In a large city how much hotter on average is it outside due to the air conditioning of all the buildings? Title pretty much states the question.  How much hotter do air conditioning units make it outside in a large city like NYC, Chicago, etc?
 A: This isn't a direct answer, but a relevant comment on the question that is too long to be a comment on this system.
The heating you seem to be considering is only about total electrical power dissipated.  Whether some of that is used for air conditioning is irrelevant.  In the steady state, the cooled buildings will cool the air, except for the power used to run the air conditioners.  A air conditioner that consumes 1 kW of electrical power will cause the same overall heating in steady state as a 1 kW electrical space heater or toaster or hair dryer.  In the short term, the air conditioner moves heat from inside to outside, but in the long term that heat gets back inside.
The real question is therefore how much electrical consumption increases the averge air temperature.  You should be able to get figures for electrical consumption by doing a little digging.  However, relating that power to temperature rise will be tricky.  To take some stab at it you have to make some assumption about how much air is flowing around the city, which of course varies dramatically with wind.  Pick some representative wind speed, pick some height, then calculate the mass of new air that has to be heated per unit of time.  That will give you nice and neat figure for what is at best a wild-ass guess.
Note that dissipation of electrical power in a city is probably a small contribution to the local temperature rise.  The stone and asphalt heated by the sun without the benefit of evaporative cooling like leaves have is very likely a much larger factor.
The temperature rise in cities has been measured, so you could do the heated air flow analisys in reverse and take a stab at the extra power required to heat the air.  I think you'll find that is way more than the total electrical power delivered to the city.  All those car and truck engines sitting in traffic probably add up to more heating power than the delivered electrical power, but I'm still guessing that the solar power not countered by evaporative cooling of leaves dominates by a lot.
A: Have a look at urban heat effect.

An urban heat island (UHI) is a metropolitan area that is significantly warmer than its surrounding rural areas due to human activities.

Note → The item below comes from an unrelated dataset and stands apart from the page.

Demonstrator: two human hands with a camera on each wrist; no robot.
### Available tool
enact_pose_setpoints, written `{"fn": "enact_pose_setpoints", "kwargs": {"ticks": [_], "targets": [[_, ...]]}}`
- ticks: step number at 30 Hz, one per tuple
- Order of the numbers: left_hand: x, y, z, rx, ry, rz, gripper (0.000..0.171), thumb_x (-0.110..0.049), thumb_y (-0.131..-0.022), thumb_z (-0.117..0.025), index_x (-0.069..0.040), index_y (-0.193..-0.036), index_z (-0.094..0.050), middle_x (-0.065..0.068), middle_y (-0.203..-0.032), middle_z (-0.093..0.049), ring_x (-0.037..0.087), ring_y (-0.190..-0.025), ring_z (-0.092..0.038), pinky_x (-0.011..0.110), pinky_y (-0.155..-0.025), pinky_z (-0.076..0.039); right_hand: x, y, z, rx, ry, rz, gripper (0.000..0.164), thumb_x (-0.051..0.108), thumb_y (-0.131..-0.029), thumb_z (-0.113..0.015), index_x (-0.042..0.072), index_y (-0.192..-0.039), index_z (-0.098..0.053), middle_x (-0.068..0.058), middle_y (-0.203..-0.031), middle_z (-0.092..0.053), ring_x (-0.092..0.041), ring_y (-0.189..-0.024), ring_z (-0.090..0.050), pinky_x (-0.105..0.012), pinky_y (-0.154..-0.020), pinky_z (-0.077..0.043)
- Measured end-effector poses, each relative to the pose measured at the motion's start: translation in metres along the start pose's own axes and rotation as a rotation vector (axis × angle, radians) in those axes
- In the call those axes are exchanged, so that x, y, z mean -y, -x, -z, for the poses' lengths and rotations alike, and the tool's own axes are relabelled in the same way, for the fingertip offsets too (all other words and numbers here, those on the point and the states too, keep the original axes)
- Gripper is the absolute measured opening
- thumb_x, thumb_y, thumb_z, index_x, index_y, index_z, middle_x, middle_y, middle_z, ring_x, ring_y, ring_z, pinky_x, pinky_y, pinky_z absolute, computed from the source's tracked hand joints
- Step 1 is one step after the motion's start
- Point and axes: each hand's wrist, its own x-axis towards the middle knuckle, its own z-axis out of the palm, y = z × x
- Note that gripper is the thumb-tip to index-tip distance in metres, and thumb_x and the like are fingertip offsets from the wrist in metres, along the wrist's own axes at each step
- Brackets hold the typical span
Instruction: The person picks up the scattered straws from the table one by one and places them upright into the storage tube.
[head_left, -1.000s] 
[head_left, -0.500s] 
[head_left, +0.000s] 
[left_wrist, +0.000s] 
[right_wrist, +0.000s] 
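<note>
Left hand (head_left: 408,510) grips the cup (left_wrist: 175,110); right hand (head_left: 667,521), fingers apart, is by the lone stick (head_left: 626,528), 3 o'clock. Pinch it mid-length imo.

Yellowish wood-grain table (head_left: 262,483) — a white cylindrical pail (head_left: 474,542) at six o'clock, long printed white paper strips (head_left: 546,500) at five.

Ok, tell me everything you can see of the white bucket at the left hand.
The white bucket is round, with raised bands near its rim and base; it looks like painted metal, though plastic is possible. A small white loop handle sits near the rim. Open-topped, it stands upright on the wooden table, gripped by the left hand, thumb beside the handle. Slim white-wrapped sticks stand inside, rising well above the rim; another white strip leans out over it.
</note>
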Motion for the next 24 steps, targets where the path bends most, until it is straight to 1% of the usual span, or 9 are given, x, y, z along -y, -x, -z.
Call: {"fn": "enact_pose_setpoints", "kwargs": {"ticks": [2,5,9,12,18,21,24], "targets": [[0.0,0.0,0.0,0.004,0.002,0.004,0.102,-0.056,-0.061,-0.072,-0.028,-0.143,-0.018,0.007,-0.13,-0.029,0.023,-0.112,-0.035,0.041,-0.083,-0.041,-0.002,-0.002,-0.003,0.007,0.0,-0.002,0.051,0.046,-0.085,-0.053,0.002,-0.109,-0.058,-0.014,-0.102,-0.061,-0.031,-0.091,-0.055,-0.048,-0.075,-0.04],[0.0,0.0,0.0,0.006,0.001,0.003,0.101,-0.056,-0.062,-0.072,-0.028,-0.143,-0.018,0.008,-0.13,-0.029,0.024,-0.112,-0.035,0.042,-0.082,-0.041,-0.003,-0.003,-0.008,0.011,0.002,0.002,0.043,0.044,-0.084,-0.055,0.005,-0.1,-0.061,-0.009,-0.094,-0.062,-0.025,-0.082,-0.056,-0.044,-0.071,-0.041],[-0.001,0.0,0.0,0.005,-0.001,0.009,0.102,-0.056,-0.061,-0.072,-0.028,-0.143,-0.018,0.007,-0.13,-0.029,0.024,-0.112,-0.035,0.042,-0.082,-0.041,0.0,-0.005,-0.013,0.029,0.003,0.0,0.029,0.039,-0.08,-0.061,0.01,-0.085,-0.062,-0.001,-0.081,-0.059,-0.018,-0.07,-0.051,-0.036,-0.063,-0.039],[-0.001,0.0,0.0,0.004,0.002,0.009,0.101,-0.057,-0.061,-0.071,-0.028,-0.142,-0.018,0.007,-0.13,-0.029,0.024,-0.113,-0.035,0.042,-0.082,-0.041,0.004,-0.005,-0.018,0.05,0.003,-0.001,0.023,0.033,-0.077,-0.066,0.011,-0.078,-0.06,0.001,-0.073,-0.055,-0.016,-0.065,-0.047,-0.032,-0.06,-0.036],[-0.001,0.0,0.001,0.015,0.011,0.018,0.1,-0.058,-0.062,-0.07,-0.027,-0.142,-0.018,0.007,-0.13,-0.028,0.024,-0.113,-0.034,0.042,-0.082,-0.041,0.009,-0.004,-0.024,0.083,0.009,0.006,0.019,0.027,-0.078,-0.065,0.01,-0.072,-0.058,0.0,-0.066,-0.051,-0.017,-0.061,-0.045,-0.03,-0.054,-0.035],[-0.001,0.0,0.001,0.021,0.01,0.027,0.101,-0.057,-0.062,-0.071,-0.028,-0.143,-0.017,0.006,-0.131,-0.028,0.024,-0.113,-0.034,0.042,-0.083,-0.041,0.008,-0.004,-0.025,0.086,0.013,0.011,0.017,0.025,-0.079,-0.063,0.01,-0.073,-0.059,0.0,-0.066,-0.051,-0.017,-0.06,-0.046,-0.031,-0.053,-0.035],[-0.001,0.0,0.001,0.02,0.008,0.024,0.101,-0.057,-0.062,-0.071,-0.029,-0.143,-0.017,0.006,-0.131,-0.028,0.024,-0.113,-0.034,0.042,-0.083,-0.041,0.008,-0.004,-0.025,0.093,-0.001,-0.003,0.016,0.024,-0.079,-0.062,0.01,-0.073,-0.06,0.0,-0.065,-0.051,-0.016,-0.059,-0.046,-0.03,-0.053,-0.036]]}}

The phenomenon was first investigated and described by Luke Howard in the 1810s, although he was not the one to name the phenomenon.1 The temperature difference usually is larger at night than during the day, and is most apparent when winds are weak. Seasonally, UHI is seen during both summer and winter. The main cause of the urban heat island is modification of the land surface by urban development which uses materials which effectively retain heat. Waste heat generated by energy usage is a secondary contributor



Tokyo, an example of an urban heat island. Normal temperatures of Tokyo go up more than those of the surrounding area.

An interesting study is the effect of urban heat islands on temperature measurements and the trend of global warming due to bad siting of the temperature sensors.